The Deputy High Commissioner also deplored “increasing hate speech and incitement to violence by federal and regional authorities, as well as other public figures, particularly targeted against Tigrayans and members of the Oromo community.” She said, “Like the nation-wide sweeps, house arrests and raids, this rhetoric – in public speeches, broadcasting and social media, including Facebook and Twitter – intensifies a climate of fear. The risk of increasing hatred, violence and discrimination is very high, and could escalate into generalized violence. This could have major implications, not only for millions of people in Ethiopia, but also across the region.”

Al-Nashif stressed that humanitarian workers must “urgently be permitted rapid, safe and unimpeded passage to assist all civilians in need in Tigray and other conflict-affected areas.”

The Deputy High Commissioner also urged all parties to participate in a meaningful and inclusive dialogue at national level – both through the National Dialogue Commission, once it has been formally established, and in the context of the African Union's mediation efforts. She said the Government should take immediate action to ensure that measures under the state of emergency fully comply with the country's commitments under international human rights law.

Al-Nashif noted that recent actions by the authorities in the context of the state of emergency appear inconsistent with the Government’s expressed commitment to implement the recommendations of the joint investigation report.

SOUNDBITE (English) Nada Al-Nashif, United Nations Deputy High Commissioner for Human Rights:
“Notably, all people detained under the state of emergency must continue to be treated fully consistently with international standards, including knowledge of the grounds of detention, as well as of any charges against them, and prompt and fair trial.

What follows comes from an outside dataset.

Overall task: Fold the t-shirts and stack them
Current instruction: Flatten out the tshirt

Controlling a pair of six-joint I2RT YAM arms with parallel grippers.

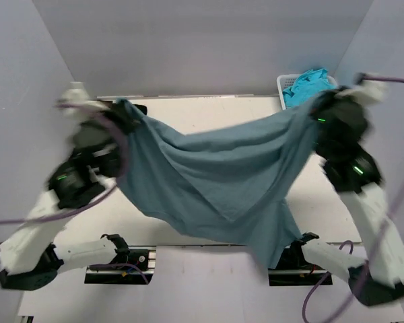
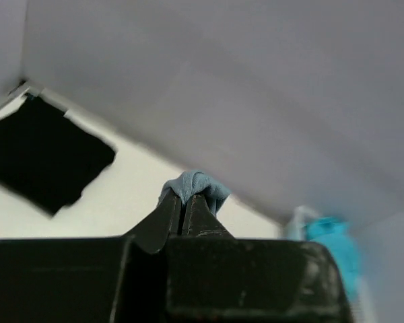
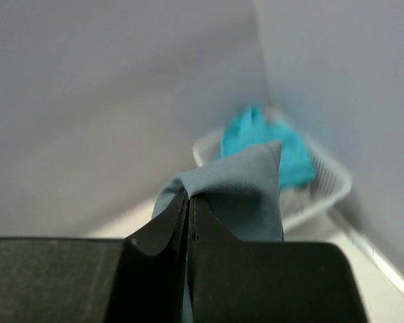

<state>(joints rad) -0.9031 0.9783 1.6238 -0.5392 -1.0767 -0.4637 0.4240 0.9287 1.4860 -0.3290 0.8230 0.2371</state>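
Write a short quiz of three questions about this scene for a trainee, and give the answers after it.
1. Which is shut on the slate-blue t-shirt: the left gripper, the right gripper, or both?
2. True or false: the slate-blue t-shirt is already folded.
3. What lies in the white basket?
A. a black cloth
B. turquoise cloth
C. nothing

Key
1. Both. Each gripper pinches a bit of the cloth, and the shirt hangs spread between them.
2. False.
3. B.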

Independent monitors, including the Ethiopian Human Rights Commission, should be permitted access to all detention facilities.”

She said the Government's establishment of a domestic mechanism to implement human rights recommendations is a step forward, and it would be important to operationalize and give genuine effect to this stated commitment for meaningful accountability for victims.

Al-Nashif said, “The onus is on the State to discharge its primary responsibility to deliver fair and independent proceedings that address the full range of violations identified – not only isolated individual instances – and to take into consideration applicable command responsibility. Without significant accountability efforts, an international mechanism could be an important complement.”